Give it a role. Starting a prompt with “You are an experienced digital marketing copywriter…” helps frame the response appropriately.
Ask for options. Instead of asking for one headline, ask for ten. More options means more chances of finding something great.
Edit everything. ChatGPT is a first draft tool, not a finished product tool. Always read through, edit, add your own voice and experience, and fact-check anything that matters.
Use it iteratively. If the first response is not right, do not start over — just tell it what to adjust. “Make it shorter”, “make the tone more casual”, “focus more on the benefit rather than the feature” all work well as follow-up instructions.
Is ChatGPT Worth It for Marketers?
Yes — but only if you use it properly. The free version is a reasonable starting point for occasional use. If you are using it regularly for marketing work, ChatGPT Plus at $20/month pays for itself quickly in time saved.
The marketers I have seen get the most from it treat it as a capable assistant, not a magic solution. They give it good briefs, they edit the output, and they add their own expertise on top. The ones who are disappointed are usually the ones who expected it to do everything perfectly without any guidance.
Used well, ChatGPT is one of the most practical AI tools available to marketers in 2025. It will not replace you — but a marketer who knows how to use it well will have a real advantage over one who does not.
Final Thoughts
ChatGPT has become a genuine part of my marketing workflow, not because it does everything for me, but because it handles the repetitive and time-consuming parts faster than I ever could. That frees me up to focus on strategy, creativity, and the things that actually require human judgment.
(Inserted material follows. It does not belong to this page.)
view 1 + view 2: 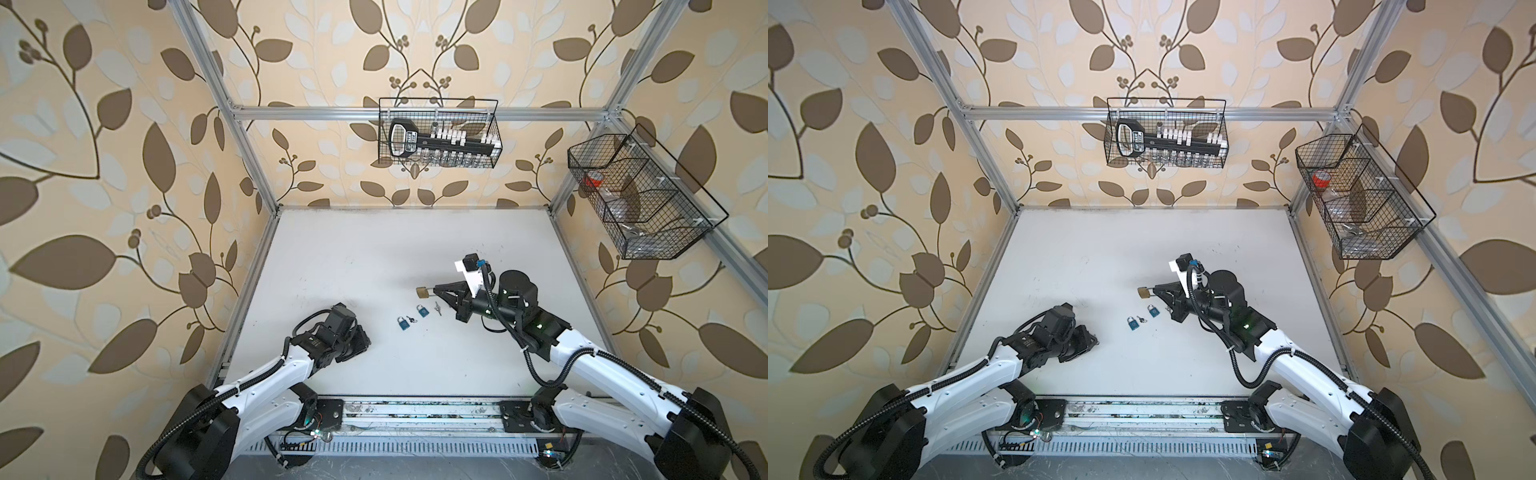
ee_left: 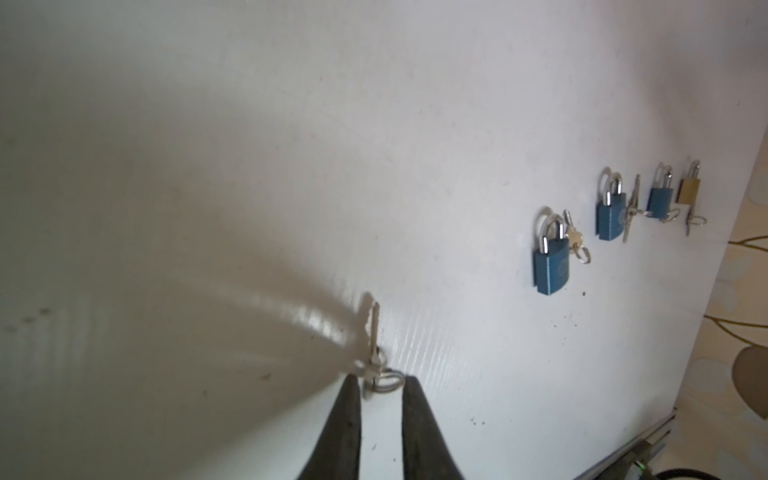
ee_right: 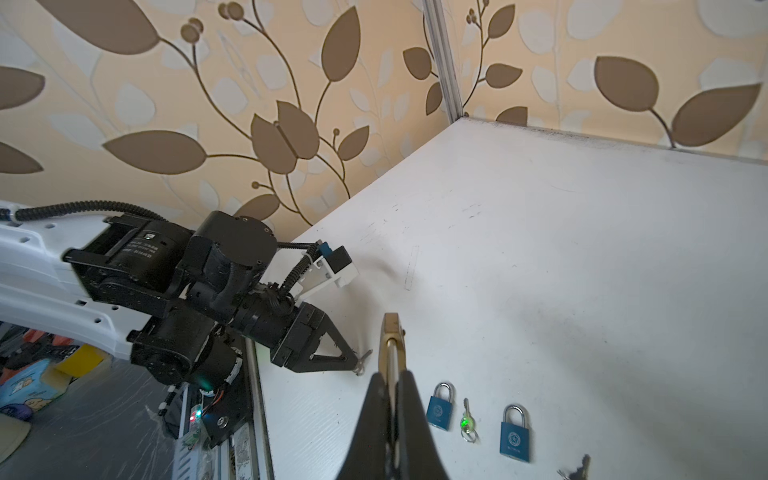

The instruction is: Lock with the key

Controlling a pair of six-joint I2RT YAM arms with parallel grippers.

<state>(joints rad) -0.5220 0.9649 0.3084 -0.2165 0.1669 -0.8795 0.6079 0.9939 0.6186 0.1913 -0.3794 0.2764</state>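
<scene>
1. My right pincer [image 3: 390, 376] is closed on the shackle of the brass padlock [image 3: 390, 332]. It holds the padlock clear of the table [image 1: 374, 249], with the body pointing away from my wrist.
2. My left pincer [image 2: 380, 380] is low at the table with its jaws narrowly parted. The key [image 2: 375, 328] lies flat just beyond the tips, and its ring sits in the gap. I cannot tell whether either pad presses on the ring.
3. The key and the brass padlock are well apart. A blue padlock [image 1: 402, 323] lies on the table nearby, and I judge that it is not the one concerned.
4. Step in hand, as I judge it: taking hold of the key. The lock is already raised and presented.
5. The next move calls for a firm grip on the key's head that leaves the blade projecting free. I then lift the key and line the blade up with the keyway in the padlock's base while my right pincer holds steady.
</scene>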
If you have not seriously tried it yet, start with something small — ask it to write five email subject lines for your next campaign, or brainstorm 20 blog post ideas for your niche. You will see the value immediately.
And if you are already using it but not getting great results, the fix is almost always in the prompt. Be more specific, give more context, and treat it like briefing a junior writer — not pressing a magic button.